» What you should do
Your answer should consist solely of the lines from the first line of the data through the line with "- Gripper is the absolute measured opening", each reproduced exactly.

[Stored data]
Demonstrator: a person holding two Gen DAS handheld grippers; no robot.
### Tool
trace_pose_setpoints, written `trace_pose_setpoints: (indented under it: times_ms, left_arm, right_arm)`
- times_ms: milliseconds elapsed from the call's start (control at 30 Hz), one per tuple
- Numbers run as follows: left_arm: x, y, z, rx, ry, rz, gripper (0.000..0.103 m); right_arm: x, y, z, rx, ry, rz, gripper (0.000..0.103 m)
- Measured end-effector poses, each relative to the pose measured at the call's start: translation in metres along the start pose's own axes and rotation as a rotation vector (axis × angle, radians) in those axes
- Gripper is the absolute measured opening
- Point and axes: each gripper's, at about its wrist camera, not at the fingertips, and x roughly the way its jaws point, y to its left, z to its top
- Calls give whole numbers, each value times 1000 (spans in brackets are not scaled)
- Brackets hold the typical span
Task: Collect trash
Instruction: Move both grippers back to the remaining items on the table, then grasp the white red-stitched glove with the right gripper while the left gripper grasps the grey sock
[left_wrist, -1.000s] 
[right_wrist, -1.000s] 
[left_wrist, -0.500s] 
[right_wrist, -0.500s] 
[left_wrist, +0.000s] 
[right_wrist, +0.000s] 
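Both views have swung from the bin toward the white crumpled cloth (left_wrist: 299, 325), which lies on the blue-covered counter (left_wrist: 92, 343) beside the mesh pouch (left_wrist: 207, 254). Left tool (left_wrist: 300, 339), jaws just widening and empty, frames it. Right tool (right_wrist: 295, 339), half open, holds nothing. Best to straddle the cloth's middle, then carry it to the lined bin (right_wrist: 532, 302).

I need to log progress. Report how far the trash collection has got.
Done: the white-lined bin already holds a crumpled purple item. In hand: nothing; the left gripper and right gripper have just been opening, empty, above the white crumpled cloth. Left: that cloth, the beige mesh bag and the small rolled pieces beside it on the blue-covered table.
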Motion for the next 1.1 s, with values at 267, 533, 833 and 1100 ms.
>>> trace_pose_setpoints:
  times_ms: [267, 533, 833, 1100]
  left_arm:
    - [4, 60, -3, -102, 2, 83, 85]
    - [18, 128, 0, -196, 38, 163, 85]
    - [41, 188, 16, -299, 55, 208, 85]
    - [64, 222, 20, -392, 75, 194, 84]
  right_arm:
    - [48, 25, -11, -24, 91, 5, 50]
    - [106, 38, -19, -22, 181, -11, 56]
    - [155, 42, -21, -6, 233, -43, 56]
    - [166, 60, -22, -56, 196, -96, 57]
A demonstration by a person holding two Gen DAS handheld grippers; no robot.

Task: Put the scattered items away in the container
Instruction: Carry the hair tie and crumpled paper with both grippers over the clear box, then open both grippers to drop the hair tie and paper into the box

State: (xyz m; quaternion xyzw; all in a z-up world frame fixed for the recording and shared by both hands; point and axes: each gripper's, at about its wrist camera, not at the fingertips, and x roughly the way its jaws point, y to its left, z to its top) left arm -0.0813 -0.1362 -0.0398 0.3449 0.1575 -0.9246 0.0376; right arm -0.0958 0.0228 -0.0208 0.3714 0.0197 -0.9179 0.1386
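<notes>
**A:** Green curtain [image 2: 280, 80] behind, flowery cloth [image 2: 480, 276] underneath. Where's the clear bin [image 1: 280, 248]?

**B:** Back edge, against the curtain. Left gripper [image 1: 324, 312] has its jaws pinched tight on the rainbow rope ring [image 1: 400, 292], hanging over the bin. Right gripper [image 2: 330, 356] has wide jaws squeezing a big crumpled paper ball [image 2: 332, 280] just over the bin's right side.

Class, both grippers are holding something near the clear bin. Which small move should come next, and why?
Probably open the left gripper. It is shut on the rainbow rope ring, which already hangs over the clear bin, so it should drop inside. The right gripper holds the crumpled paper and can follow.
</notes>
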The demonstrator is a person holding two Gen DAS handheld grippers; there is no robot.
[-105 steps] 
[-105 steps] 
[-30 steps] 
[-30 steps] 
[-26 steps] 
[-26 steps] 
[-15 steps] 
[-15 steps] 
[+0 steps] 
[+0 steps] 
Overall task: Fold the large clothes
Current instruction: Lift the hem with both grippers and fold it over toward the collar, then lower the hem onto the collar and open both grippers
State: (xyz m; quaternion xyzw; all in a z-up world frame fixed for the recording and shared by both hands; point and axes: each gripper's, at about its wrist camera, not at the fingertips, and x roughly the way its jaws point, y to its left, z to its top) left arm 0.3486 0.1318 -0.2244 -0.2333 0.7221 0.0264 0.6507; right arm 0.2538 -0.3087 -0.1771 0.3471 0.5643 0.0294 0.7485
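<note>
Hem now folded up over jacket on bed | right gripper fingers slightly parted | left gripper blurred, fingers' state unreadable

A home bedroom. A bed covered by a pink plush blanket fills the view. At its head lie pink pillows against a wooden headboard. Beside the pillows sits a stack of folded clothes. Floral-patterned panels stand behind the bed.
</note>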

» Exercise response
Demonstrator: a person holding two Gen DAS handheld grippers; no robot.
### Tool
trace_pose_setpoints, written `trace_pose_setpoints: (indented under it: times_ms, left_arm, right_arm)`
- times_ms: milliseconds elapsed from the call's start (control at 30 Hz), one per tuple
- Numbers run as follows: left_arm: x, y, z, rx, ry, rz, gripper (0.000..0.103 m); right_arm: x, y, z, rx, ry, rz, gripper (0.000..0.103 m)
- Measured end-effector poses, each relative to the pose measured at the call's start: translation in metres along the start pose's own axes and rotation as a rotation vector (axis × angle, radians) in those axes
- Gripper is the absolute measured opening

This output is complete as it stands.